#### Your task
Lines with "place" in the records below: say how many there are, and add nothing.

#### Input material
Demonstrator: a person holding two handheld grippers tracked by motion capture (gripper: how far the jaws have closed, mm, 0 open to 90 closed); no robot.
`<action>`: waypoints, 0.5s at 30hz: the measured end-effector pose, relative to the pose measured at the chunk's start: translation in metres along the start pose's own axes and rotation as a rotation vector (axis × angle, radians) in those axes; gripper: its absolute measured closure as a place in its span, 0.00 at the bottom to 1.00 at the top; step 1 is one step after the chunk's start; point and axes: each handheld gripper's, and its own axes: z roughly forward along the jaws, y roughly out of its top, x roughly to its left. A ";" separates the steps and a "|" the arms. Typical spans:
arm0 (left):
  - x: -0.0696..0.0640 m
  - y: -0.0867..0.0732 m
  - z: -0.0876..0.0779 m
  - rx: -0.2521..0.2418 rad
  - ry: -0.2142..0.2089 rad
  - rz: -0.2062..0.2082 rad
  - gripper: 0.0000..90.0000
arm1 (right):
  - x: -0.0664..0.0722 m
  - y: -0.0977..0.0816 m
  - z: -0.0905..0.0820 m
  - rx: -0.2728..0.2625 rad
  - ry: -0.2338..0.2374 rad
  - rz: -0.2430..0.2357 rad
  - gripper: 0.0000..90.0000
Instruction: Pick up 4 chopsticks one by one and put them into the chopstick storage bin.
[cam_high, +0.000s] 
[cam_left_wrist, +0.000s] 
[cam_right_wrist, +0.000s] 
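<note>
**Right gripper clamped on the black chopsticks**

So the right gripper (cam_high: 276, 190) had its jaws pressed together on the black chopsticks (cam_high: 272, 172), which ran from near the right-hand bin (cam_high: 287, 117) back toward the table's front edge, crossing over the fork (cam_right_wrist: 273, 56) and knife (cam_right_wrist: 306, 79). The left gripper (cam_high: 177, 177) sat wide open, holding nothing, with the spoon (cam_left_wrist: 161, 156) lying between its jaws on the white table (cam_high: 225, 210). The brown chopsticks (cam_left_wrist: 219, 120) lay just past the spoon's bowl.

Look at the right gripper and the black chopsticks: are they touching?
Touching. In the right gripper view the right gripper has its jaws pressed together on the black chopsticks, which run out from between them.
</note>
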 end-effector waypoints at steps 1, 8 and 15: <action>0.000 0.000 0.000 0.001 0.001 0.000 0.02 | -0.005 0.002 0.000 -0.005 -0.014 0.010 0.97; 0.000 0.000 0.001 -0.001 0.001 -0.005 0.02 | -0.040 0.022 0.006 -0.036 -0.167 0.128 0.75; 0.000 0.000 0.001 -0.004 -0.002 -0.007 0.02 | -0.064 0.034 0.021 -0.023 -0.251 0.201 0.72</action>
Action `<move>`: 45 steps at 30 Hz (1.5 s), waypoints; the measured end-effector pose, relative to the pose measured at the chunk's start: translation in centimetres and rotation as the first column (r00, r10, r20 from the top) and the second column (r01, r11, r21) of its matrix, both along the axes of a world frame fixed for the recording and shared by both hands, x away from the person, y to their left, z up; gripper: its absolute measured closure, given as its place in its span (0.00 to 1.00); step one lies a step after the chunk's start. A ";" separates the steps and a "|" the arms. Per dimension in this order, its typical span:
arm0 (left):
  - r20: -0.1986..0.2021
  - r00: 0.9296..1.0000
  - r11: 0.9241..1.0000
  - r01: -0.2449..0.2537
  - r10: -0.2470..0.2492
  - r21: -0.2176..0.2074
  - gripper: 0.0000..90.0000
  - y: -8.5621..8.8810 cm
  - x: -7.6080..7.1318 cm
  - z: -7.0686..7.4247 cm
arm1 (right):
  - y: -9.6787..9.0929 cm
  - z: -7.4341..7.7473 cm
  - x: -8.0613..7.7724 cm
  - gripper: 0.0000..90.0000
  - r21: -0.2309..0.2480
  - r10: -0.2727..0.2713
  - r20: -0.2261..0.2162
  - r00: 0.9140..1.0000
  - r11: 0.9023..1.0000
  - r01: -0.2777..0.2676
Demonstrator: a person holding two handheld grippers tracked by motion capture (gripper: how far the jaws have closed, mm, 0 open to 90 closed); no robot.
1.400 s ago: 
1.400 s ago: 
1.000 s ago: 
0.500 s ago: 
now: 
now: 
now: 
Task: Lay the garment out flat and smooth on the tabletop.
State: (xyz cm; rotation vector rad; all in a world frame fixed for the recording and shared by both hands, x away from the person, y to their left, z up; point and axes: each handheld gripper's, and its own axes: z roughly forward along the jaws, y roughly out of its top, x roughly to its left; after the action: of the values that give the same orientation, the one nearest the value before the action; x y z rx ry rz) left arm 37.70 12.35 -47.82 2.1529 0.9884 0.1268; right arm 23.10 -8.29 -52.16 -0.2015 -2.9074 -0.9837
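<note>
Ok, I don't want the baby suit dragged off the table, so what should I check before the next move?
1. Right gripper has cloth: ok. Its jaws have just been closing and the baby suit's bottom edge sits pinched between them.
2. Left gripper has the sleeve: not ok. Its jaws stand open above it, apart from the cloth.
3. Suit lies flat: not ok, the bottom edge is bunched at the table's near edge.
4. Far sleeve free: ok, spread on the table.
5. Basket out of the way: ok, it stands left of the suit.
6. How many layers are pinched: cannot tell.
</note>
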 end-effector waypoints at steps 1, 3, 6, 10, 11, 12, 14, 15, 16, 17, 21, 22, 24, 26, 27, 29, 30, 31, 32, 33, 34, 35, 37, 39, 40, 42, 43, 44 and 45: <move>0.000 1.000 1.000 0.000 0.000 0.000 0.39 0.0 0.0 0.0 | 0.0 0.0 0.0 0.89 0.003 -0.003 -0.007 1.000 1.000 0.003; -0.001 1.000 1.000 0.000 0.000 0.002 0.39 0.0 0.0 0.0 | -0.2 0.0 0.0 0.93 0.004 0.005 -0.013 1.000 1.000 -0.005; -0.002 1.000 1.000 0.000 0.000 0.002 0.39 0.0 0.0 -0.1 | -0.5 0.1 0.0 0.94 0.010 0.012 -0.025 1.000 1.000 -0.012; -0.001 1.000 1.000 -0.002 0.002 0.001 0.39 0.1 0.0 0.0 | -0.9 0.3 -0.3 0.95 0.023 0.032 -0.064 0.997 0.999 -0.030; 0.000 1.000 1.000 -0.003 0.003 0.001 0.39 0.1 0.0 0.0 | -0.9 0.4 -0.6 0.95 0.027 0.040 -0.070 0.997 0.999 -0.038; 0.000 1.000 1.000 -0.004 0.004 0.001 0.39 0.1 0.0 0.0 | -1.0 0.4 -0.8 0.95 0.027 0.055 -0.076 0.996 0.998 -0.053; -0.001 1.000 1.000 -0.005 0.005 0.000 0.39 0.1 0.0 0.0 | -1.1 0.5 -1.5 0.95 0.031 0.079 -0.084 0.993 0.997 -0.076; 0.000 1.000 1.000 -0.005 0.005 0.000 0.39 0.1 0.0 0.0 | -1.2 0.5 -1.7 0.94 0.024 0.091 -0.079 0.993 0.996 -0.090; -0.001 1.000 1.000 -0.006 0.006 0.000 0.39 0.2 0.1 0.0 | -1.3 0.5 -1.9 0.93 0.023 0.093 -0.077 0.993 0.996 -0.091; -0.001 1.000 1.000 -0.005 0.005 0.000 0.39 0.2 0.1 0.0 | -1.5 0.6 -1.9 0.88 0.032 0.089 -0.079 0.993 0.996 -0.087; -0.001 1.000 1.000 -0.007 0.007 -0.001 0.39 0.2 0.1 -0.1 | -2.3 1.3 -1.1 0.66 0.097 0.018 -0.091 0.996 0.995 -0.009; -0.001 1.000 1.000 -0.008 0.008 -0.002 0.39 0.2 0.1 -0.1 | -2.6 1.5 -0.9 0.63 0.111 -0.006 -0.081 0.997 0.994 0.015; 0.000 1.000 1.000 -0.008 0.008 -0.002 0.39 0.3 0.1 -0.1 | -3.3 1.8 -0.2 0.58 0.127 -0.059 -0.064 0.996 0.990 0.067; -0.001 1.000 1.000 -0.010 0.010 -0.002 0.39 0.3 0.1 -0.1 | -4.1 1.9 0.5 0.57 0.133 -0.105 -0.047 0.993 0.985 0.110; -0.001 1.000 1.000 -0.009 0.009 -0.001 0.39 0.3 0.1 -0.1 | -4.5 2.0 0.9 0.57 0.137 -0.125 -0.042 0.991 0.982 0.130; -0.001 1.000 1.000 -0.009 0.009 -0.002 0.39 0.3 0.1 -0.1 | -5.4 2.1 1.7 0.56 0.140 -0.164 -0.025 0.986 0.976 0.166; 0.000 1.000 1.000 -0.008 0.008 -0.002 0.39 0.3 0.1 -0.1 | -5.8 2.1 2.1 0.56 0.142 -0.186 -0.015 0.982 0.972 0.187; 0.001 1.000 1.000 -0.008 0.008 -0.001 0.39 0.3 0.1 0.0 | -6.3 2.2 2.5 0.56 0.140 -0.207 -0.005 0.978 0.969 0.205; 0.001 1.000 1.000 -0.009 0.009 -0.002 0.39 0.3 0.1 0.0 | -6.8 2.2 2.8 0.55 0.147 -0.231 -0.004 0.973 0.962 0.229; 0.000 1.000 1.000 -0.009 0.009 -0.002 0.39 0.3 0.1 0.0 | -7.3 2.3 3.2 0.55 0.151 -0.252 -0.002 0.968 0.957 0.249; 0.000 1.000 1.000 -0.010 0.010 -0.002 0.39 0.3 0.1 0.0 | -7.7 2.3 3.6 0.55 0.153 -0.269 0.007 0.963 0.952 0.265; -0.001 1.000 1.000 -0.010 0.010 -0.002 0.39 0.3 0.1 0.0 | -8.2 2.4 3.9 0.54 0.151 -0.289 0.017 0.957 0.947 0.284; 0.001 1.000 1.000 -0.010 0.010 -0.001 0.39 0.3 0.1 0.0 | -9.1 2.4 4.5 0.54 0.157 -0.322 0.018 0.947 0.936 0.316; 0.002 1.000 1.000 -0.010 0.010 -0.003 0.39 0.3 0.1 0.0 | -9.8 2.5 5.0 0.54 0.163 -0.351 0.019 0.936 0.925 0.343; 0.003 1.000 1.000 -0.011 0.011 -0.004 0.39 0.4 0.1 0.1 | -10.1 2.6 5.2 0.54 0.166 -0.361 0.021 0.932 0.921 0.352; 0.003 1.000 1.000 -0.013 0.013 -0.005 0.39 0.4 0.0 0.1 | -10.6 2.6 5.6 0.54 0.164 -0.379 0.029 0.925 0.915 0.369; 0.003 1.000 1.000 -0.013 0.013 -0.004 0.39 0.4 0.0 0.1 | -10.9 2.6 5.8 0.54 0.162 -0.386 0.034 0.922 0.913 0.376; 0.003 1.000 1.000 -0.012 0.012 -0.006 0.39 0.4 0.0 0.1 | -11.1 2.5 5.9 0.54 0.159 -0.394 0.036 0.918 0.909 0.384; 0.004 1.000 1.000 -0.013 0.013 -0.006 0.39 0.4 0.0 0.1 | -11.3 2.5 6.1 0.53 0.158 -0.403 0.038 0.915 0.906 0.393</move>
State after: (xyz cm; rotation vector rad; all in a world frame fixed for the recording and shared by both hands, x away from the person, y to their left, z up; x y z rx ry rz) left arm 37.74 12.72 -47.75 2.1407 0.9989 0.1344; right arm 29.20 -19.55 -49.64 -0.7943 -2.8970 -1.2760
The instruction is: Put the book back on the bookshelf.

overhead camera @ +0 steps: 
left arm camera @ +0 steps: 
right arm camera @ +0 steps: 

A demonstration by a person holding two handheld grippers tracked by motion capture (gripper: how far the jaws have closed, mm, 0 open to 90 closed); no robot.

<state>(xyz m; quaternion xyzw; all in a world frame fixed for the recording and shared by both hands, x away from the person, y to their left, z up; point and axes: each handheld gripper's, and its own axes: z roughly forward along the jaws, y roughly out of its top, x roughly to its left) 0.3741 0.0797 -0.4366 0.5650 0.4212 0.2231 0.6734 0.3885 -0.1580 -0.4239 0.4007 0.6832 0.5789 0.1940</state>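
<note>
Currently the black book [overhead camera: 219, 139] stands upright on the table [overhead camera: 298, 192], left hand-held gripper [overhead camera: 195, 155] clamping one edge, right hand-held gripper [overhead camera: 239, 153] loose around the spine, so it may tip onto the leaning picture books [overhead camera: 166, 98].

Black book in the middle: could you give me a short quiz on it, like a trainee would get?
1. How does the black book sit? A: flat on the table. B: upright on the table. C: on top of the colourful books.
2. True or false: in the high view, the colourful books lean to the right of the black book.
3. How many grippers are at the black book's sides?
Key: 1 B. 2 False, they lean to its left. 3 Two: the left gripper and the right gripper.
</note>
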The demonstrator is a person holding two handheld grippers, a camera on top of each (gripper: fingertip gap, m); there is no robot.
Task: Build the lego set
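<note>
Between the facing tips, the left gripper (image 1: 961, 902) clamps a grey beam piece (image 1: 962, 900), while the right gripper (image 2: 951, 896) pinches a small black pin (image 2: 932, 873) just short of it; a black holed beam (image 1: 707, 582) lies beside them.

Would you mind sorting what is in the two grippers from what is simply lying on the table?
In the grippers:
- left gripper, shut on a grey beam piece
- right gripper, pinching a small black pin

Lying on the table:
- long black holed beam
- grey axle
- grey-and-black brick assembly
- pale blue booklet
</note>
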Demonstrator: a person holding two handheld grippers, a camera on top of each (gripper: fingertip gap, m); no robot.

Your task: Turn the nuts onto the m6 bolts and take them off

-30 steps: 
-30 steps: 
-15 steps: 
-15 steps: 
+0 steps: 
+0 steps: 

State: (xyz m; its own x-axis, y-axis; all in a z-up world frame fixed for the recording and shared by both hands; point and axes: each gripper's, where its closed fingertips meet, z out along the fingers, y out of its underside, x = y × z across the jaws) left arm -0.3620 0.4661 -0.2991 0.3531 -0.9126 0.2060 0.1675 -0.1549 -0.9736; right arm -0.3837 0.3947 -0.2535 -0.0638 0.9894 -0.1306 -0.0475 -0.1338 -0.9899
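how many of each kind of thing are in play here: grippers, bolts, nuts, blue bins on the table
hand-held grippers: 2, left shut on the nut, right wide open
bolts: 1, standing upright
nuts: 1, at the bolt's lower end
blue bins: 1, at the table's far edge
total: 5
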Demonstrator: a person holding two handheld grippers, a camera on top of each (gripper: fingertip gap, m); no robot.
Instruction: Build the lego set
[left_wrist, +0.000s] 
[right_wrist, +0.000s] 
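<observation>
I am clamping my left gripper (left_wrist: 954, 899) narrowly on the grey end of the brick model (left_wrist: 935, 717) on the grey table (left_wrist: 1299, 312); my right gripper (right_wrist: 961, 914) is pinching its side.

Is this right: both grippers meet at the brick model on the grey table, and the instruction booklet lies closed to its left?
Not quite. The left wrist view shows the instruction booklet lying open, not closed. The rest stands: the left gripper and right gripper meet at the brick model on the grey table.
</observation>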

#### Reply to the task
2